=== Problem statement ===
Each entry should be duplicated exactly, with no line missing.

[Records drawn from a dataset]
▼

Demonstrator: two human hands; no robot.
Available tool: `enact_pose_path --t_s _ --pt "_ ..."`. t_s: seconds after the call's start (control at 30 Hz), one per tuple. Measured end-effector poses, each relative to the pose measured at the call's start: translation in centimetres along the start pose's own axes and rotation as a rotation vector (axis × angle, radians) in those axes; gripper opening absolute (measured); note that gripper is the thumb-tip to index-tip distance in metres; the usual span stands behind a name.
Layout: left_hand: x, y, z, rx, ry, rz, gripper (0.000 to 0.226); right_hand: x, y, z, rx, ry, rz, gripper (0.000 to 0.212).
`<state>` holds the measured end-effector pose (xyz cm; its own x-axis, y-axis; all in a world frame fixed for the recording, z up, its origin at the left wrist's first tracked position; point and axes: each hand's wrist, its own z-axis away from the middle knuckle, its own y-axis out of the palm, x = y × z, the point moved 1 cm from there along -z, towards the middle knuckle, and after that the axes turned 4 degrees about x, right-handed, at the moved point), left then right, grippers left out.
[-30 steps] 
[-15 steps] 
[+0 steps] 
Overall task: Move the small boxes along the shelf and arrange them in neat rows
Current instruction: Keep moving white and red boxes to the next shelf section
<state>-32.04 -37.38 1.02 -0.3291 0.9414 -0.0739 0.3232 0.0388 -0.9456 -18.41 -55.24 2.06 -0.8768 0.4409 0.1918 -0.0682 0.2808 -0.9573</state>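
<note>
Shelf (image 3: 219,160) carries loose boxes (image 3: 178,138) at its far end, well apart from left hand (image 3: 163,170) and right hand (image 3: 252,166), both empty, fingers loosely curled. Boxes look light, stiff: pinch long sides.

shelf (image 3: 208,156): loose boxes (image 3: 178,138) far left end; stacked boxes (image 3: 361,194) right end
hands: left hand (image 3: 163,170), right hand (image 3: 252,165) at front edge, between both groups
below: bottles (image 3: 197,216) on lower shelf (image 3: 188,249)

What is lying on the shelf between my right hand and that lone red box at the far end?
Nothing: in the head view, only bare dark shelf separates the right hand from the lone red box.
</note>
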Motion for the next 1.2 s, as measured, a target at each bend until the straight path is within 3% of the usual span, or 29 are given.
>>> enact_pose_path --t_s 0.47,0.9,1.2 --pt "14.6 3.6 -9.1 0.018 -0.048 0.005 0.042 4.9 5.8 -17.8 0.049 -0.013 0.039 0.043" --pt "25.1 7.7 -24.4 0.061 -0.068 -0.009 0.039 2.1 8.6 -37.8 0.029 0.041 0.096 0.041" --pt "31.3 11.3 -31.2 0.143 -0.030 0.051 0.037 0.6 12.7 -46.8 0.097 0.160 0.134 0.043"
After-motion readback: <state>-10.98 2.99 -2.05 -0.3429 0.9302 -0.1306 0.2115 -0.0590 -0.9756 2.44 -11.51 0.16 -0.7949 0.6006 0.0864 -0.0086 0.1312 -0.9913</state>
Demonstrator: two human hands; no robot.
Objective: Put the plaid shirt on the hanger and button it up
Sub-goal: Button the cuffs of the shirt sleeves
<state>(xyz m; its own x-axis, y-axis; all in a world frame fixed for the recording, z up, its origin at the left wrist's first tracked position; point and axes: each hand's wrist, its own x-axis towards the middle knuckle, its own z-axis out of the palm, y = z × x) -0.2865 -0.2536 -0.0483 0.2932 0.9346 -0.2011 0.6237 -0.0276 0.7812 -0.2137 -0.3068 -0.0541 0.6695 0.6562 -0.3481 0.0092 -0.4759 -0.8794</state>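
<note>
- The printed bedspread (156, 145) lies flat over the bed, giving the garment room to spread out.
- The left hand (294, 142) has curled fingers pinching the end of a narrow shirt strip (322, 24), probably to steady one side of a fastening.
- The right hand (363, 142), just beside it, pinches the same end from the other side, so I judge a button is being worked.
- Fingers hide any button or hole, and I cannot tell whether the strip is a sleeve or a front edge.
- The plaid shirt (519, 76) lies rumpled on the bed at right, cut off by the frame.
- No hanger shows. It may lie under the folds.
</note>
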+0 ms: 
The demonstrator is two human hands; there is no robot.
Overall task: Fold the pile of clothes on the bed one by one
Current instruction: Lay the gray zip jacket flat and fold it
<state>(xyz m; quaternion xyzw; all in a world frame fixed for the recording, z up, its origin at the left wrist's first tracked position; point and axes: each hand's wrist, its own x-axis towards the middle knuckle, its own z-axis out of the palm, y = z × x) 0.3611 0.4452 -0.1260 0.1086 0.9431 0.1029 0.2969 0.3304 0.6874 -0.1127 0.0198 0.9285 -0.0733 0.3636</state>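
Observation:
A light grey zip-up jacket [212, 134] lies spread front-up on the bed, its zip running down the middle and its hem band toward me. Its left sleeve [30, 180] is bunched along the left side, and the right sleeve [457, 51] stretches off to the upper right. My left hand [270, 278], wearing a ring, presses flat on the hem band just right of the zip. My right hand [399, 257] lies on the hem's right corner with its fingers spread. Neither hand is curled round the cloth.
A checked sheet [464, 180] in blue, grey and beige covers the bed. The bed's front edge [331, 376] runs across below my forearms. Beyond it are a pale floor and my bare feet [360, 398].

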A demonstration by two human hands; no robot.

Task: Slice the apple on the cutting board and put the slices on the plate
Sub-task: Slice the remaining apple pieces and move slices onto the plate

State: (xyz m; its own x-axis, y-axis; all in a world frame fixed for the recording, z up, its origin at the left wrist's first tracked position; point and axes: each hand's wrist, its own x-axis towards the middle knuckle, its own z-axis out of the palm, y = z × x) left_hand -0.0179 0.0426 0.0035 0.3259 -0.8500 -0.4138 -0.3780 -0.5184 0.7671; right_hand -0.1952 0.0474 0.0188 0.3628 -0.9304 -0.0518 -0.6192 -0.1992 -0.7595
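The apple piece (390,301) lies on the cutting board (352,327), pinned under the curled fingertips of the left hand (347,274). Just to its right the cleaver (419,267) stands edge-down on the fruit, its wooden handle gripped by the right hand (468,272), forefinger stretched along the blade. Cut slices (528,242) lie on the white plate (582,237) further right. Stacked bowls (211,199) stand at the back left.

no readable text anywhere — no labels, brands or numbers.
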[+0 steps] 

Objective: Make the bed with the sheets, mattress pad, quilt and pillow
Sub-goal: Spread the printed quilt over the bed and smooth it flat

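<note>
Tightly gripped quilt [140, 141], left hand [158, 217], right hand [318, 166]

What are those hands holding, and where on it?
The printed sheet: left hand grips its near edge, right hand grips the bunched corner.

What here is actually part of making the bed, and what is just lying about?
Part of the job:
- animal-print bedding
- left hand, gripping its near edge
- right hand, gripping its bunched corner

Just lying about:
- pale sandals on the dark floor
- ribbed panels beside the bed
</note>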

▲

=== Answer box ===
Demonstrator: two human hands; no robot.
Available tool: `enact_pose_path --t_s _ --pt "_ ..."`. t_s: seconds after the call's start (control at 30 Hz), one per tuple. Measured end-effector poses, each relative to the pose measured at the call's start: translation in centimetres along the start pose's own axes and rotation as a rotation vector (axis × angle, radians) in those axes; gripper opening absolute (measured); note that gripper is the thumb-tip to index-tip distance in metres; the usual span stands behind a name.
Layout: left_hand: x, y, z, rx, ry, rz, gripper (0.000 to 0.226); right_hand: x, y, z, rx, ry, rz, gripper (0.000 to 0.212).
`<state>` holds the measured end-effector pose (xyz cm; its own x-axis, y-axis; all in a world frame fixed for the recording, z up, its origin at the left wrist's first tracked position; point and axes: each hand's wrist, its own z-axis away from the middle knuckle, its own y-axis out of the palm, x = y × z, the point moved 1 cm from there along -z, towards the middle knuckle, and after that the axes turned 4 degrees about x, right-handed, at the moved point), left then right, grippers left out.
[-30 steps] 
[-15 steps] 
[+0 steps] 
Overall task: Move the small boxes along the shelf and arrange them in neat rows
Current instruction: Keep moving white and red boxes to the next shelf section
<state>-32.04 -37.38 1.02 -0.3291 0.9414 -0.0739 0.3232 0.0388 -0.9456 -18.41 -55.24 2.06 -0.8768 0.4409 0.1918 -0.0682 0.2808 -0.9573</state>
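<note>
Shelf (image 3: 219,160) carries loose boxes (image 3: 178,138) at its far end, well apart from left hand (image 3: 163,170) and right hand (image 3: 252,166), both empty, fingers loosely curled. Boxes look light, stiff: pinch long sides.

shelf (image 3: 208,156): loose boxes (image 3: 178,138) far left end; stacked boxes (image 3: 361,194) right end
hands: left hand (image 3: 163,170), right hand (image 3: 252,165) at front edge, between both groups
below: bottles (image 3: 197,216) on lower shelf (image 3: 188,249)

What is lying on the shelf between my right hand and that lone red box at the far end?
Nothing: in the head view, only bare dark shelf separates the right hand from the lone red box.
</note>
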Motion for the next 1.2 s, as measured, a target at each bend until the straight path is within 3% of the usual span, or 29 are given.
>>> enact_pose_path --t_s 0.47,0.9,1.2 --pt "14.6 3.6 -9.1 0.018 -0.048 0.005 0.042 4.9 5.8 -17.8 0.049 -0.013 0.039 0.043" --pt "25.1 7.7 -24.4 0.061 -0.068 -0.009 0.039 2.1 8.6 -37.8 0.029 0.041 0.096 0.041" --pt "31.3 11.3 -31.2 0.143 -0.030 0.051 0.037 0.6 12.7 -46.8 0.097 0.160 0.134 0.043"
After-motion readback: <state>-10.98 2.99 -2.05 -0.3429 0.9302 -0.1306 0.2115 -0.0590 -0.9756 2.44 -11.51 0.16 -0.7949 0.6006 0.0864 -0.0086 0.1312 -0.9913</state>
Demonstrator: two human hands; no robot.
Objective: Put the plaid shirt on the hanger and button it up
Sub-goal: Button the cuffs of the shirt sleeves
<state>(xyz m; its own x-axis, y-axis; all in a world frame fixed for the recording, z up, its origin at the left wrist's first tracked position; point and axes: each hand's wrist, its own x-axis towards the middle knuckle, its own z-axis out of the palm, y = z × x) -0.2865 -0.2536 -0.0483 0.2932 0.9346 -0.2011 0.6237 -0.0276 0.7812 -0.2137 -0.3068 -0.0541 0.6695 0.6562 -0.3481 0.0092 -0.4759 -0.8794</state>
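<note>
- The printed bedspread (156, 145) lies flat over the bed, giving the garment room to spread out.
- The left hand (294, 142) has curled fingers pinching the end of a narrow shirt strip (322, 24), probably to steady one side of a fastening.
- The right hand (363, 142), just beside it, pinches the same end from the other side, so I judge a button is being worked.
- Fingers hide any button or hole, and I cannot tell whether the strip is a sleeve or a front edge.
- The plaid shirt (519, 76) lies rumpled on the bed at right, cut off by the frame.
- No hanger shows. It may lie under the folds.
</note>
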+0 ms: 
The demonstrator is two human hands; there is no robot.
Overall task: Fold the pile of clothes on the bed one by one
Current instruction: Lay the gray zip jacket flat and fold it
<state>(xyz m; quaternion xyzw; all in a world frame fixed for the recording, z up, its origin at the left wrist's first tracked position; point and axes: each hand's wrist, its own x-axis towards the middle knuckle, its own z-axis out of the palm, y = z × x) 0.3611 0.4452 -0.1260 0.1086 0.9431 0.1029 0.2969 0.3304 0.6874 -0.1127 0.0198 0.9285 -0.0733 0.3636</state>
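Observation:
A light grey zip-up jacket [212, 134] lies spread front-up on the bed, its zip running down the middle and its hem band toward me. Its left sleeve [30, 180] is bunched along the left side, and the right sleeve [457, 51] stretches off to the upper right. My left hand [270, 278], wearing a ring, presses flat on the hem band just right of the zip. My right hand [399, 257] lies on the hem's right corner with its fingers spread. Neither hand is curled round the cloth.
A checked sheet [464, 180] in blue, grey and beige covers the bed. The bed's front edge [331, 376] runs across below my forearms. Beyond it are a pale floor and my bare feet [360, 398].
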
A demonstration by two human hands; no robot.

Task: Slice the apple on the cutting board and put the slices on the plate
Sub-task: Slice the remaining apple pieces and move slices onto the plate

State: (xyz m; its own x-axis, y-axis; all in a world frame fixed for the recording, z up, its origin at the left wrist's first tracked position; point and axes: each hand's wrist, its own x-axis towards the middle knuckle, its own z-axis out of the palm, y = z × x) left_hand -0.0179 0.0426 0.0035 0.3259 -0.8500 -0.4138 -0.3780 -0.5184 0.7671; right_hand -0.1952 0.0474 0.0188 0.3628 -0.9304 -0.0518 -0.6192 -0.1992 -0.7595
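The apple piece (390,301) lies on the cutting board (352,327), pinned under the curled fingertips of the left hand (347,274). Just to its right the cleaver (419,267) stands edge-down on the fruit, its wooden handle gripped by the right hand (468,272), forefinger stretched along the blade. Cut slices (528,242) lie on the white plate (582,237) further right. Stacked bowls (211,199) stand at the back left.

no readable text anywhere — no labels, brands or numbers.
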[+0 steps] 

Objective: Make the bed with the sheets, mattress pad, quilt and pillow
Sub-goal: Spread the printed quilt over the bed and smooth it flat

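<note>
Tightly gripped quilt [140, 141], left hand [158, 217], right hand [318, 166]

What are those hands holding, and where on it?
The printed sheet: left hand grips its near edge, right hand grips the bunched corner.

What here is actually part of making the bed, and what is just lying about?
Part of the job:
- animal-print bedding
- left hand, gripping its near edge
- right hand, gripping its bunched corner

Just lying about:
- pale sandals on the dark floor
- ribbed panels beside the bed
</note>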

This output requires nothing more.